When you say that the recall for Cohere 768 is 0.938, is it the absolute recall 
value that you got from the benchmark, or is it some sort of ratio between the 
quantized and non-quantized recalls?
   
   Its recall with oversampling. So, gathering the nearest 50 vectors for 
calculating the nearest 10 vectors. In a production environment, there would be 
a rescore phase between the initial gathering and providing the final 10 docs 
to the consumer.
   
   > Do you have any ideas about what could be the reason for such a huge 
recall difference in the benchmark results on difference environments?
   
   Additionally, I have found that I periodically get bitten by Lucene util 
trying to be helpful and storing the true nearest neighbor files. If you 
reindex your data, the `nn-*` files should be deleted as the doc ids changed. 
Though, those `nn-*` files containing the true nearest neighbors are very 
useful when adjusting query time parameters against he same index.
   
   I think lucene util can be made better here when it comes to getting 
repeatable recall from previously stored nearest neighbors.
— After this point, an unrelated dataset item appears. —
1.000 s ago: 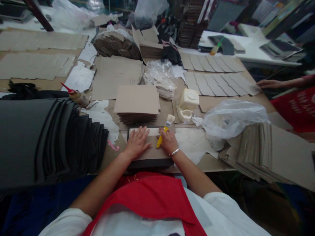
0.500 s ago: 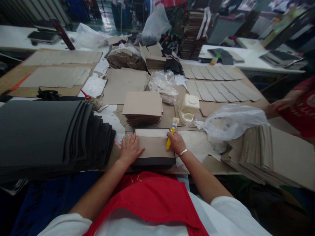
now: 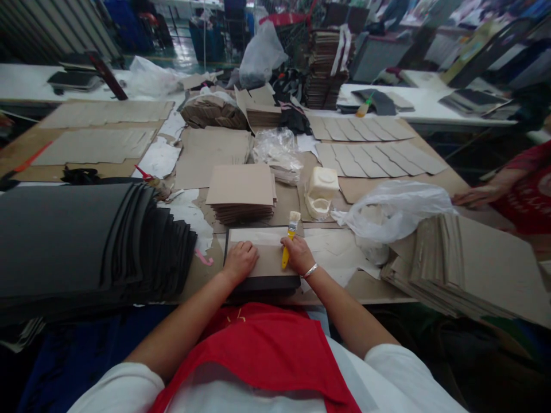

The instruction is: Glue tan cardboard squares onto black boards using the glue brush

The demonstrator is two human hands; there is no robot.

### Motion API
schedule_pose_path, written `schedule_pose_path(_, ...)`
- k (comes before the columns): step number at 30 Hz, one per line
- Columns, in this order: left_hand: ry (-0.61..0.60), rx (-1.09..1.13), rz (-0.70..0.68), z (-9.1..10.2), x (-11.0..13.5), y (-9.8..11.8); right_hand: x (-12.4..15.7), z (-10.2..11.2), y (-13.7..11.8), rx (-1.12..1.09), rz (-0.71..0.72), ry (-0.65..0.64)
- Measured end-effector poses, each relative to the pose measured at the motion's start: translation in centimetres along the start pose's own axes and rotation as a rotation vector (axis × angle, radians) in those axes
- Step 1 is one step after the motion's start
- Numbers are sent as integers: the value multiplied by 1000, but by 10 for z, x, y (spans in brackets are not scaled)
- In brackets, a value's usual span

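Observation:
My left hand (image 3: 240,259) rests with curled fingers on a tan cardboard piece (image 3: 269,264) that lies on a black sheet (image 3: 267,283) at the table's near edge. My right hand (image 3: 298,255) grips a yellow-handled brush (image 3: 288,244), bristles pointing away from me, over the same cardboard's right side. A pale strip (image 3: 253,236) shows along the far edge of the cardboard.
A stack of cardboard pieces (image 3: 241,192) sits just beyond. A big pile of black sheets (image 3: 86,241) fills the left. A white tub (image 3: 322,184), a plastic bag (image 3: 398,209) and a fanned cardboard pile (image 3: 469,269) lie to the right. Another person's hand (image 3: 471,198) reaches in at the far right.
My left hand went from flat with spread fingers to curled, shifting a little toward the cardboard's middle. The brush hand stayed on the right side. The other person's hand moved nearer along the right edge.

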State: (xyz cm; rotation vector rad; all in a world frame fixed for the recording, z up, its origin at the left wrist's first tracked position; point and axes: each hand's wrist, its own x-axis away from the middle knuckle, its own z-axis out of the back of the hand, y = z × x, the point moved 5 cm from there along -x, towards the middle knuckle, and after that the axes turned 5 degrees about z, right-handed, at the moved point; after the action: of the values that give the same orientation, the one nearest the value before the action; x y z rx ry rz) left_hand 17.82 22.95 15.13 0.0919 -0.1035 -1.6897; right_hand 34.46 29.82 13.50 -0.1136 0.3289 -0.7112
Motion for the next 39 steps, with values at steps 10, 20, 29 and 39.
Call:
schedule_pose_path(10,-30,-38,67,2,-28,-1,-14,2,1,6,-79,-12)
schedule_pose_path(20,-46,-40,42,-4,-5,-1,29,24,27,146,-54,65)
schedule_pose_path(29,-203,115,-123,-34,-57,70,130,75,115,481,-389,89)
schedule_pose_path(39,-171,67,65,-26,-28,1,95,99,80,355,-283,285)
The tricky part is 
making sure whatever methodology we use works with all the different test kinds 
lucene util does :/
   
   > I was also trying to do some benchmarking with other public datasets 
(without luceneutil), and I got a little confused about how to correctly 
calculate the recall. I understand that recall is a ratio between the number of 
correct responses and the total number of responses. The total number of 
responses is straightforward, but the number of correct ones is a bit confusing 
to me. 
   
   Lucene util utilizes function score queries, which I think is the best way.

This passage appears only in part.